Recorded data
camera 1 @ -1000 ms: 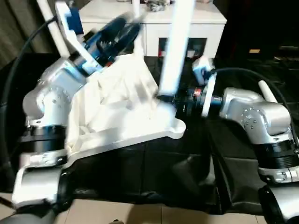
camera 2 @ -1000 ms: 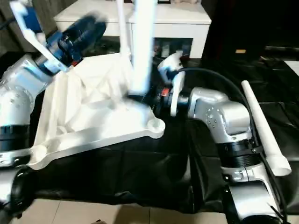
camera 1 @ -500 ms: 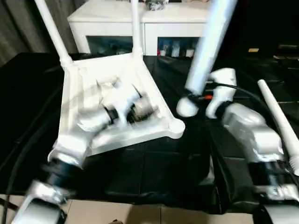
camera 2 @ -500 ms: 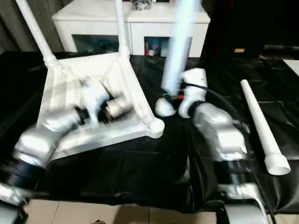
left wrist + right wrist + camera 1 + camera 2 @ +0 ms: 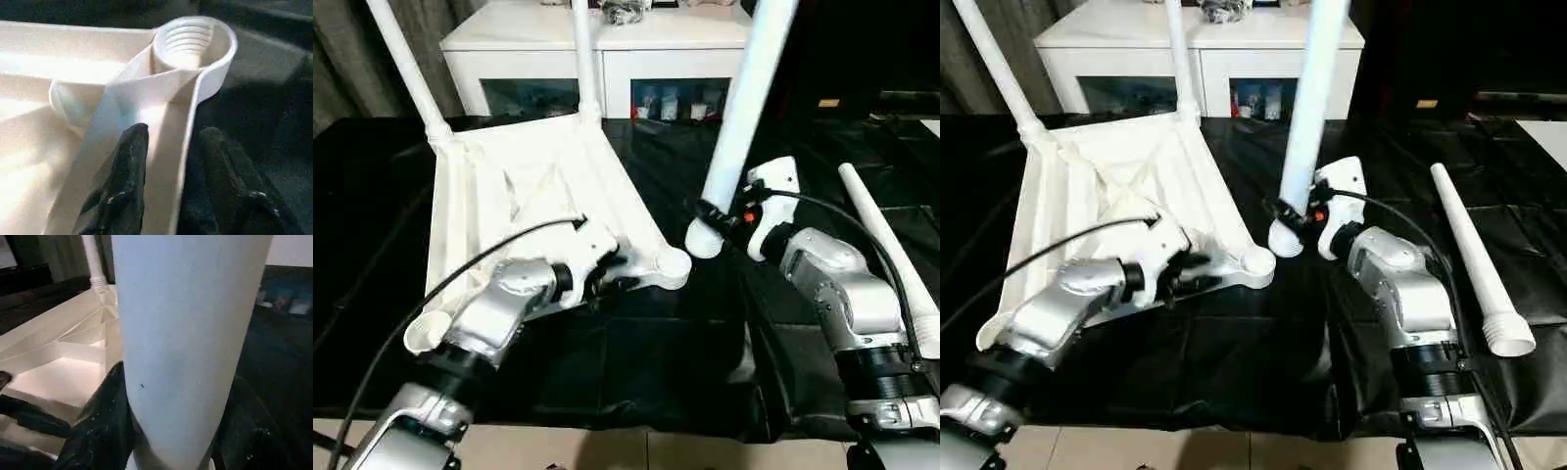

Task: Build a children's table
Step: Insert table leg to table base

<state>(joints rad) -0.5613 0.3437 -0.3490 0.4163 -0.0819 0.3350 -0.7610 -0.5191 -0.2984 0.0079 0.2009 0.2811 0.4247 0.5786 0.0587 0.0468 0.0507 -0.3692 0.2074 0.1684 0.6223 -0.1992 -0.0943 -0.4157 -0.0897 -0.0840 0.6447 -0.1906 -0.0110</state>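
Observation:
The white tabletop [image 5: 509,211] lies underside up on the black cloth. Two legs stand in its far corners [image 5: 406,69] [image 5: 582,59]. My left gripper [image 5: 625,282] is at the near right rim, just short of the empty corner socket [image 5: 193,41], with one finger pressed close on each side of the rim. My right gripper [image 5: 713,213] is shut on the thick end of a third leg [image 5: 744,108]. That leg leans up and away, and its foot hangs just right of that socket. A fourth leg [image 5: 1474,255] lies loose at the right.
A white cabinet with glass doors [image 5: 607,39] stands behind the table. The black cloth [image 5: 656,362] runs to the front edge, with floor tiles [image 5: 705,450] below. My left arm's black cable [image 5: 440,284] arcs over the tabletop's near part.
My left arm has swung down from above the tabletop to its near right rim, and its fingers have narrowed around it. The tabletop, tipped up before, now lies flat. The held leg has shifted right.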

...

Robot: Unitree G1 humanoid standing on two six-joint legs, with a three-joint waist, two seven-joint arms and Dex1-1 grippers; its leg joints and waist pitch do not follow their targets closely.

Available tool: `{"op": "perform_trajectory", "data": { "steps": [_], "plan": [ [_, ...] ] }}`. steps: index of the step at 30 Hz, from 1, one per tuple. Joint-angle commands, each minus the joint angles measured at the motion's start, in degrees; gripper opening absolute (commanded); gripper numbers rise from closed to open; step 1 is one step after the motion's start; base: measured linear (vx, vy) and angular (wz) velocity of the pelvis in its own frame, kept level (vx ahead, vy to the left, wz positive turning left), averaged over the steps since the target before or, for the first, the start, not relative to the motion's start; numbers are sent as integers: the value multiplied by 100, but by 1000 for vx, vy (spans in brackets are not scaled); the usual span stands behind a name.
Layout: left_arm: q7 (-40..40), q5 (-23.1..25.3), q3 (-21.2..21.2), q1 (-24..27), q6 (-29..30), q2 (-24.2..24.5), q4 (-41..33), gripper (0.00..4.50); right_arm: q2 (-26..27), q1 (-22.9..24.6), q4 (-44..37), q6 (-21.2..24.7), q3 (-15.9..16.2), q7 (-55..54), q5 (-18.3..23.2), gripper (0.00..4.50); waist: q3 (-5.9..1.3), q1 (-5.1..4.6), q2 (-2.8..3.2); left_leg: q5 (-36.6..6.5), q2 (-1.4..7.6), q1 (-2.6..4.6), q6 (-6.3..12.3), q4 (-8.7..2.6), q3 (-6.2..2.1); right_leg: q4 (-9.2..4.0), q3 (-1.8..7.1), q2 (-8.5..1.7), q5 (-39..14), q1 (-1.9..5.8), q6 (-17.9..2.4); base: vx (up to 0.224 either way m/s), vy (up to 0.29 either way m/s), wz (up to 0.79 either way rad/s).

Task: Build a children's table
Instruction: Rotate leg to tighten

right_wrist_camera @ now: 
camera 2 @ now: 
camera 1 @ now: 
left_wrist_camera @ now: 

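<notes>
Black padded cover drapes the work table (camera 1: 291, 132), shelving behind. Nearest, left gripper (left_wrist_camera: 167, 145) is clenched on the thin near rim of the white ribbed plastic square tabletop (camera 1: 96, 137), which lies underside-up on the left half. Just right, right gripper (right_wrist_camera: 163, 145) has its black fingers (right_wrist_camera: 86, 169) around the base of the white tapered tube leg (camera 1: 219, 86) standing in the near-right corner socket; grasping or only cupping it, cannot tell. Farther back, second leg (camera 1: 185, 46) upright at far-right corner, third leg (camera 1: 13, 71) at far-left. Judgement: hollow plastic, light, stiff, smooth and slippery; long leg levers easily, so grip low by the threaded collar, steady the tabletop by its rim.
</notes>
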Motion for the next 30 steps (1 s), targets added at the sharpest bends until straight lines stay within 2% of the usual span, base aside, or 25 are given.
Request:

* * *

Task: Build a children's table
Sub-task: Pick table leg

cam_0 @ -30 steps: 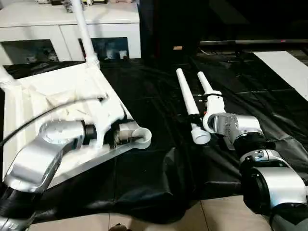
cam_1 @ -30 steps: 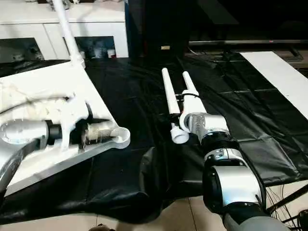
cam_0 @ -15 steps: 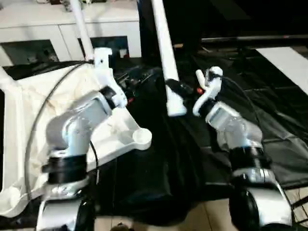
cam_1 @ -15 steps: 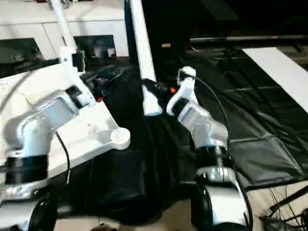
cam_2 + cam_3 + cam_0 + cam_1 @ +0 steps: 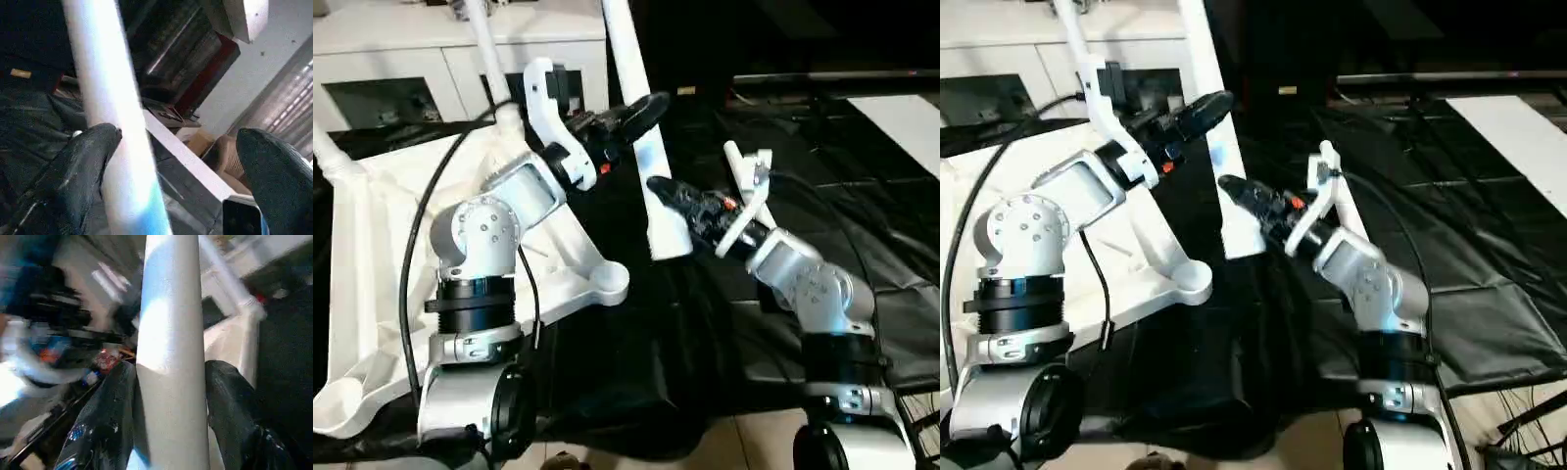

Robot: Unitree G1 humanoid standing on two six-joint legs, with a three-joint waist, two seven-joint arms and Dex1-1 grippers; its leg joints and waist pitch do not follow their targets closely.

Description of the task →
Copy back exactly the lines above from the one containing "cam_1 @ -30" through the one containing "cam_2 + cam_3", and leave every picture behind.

Solved problem →
cam_1 @ -30 steps: 
cam_0 @ -15 steps: 
cam_1 @ -15 steps: 
cam_2 + cam_3 + cam_0 + cam_1 @ +0 steps: 

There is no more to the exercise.